CTDB with GlusterFS.

Wed Nov 11 06:12:31 UTC 2015

Hi Matt,

On Tue, 10 Nov 2015 15:39:23 -0600, Matthew Sellers
<matt at indigo.nu> wrote:

> I am testing CTDB with GlusterFS and having issues with the recovery
> lock functionality.   I am using CTDB with a GlusterFS 3.7.5 mount
> hosting my CTDB_RECOVERY_LOCK ( replica volume type ) .   Once I start
> the service, I aquire the lock, CTDB assigns the VIP and life is
> happy.  Shortly after startup ( 30 sec ), CTDB complains of a slow
> RECLOCK until a gluster error is emitted.  This process repeats itself
> ad-infinitum.  I ran the ping_pong test to flex POSIX locking as
> suggested by other theads of this type and have no errors.  This is
> all with a single CTDB instance, other nodes are left down during my
> testing.
> 
> * Has anyone tried CTDB with modern Gluster and had success?

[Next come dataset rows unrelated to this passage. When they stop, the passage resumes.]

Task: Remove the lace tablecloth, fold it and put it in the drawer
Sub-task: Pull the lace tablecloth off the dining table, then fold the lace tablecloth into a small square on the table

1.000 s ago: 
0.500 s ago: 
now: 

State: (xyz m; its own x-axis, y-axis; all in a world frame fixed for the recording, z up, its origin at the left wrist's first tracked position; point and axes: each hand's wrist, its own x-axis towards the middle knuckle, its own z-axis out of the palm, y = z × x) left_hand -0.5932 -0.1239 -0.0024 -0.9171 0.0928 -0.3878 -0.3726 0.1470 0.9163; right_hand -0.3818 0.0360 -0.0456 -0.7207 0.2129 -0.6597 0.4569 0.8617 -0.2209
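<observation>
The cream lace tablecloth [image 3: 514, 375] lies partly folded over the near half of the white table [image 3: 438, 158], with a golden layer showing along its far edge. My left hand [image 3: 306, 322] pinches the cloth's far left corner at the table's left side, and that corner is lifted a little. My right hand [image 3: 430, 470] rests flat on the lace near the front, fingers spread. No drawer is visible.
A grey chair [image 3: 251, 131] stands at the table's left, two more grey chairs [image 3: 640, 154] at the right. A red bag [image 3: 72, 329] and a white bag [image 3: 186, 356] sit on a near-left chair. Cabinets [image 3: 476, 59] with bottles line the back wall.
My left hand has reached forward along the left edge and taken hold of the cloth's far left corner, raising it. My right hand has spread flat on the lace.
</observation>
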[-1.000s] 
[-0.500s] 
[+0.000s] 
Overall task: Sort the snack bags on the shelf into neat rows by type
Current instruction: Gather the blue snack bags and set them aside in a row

I don't have any experience with Gluster... but...

> * I am fairly confident this is a gluster bug, due to gluster a
> transport endpoint not connected ( logs below ) .  I will fire a
> message to their list as well, but wanted to ask if anybody on
> #samba-technical has shared my experience.  I have not discovered what
> sequence is causing gluster to fail, thus I have not reported
> yet....more digging required :-)

CTDB is taking a simple fcntl(2) lock and it looks like this isn't
working well.

You could write a simple standalone C program around the following
lines from ctdb/server/ctdb_recover.c:

	struct flock lock;
    ...
	lock.l_type = F_WRLCK;
	lock.l_whence = SEEK_SET;
	lock.l_start = 0;
	lock.l_len = 1;
	lock.l_pid = 0;

	if (fcntl(ctdb->recovery_lock_fd, F_SETLK, &lock) != 0) {

This would allow you to test the fcntl(2) locking without having all of
CTDB in the way.

If you're not a C programmer (though I think this could probably be
done with Python too) then please yell and I'll whip something up for
you to test with...  :-)

peace & happiness,
martin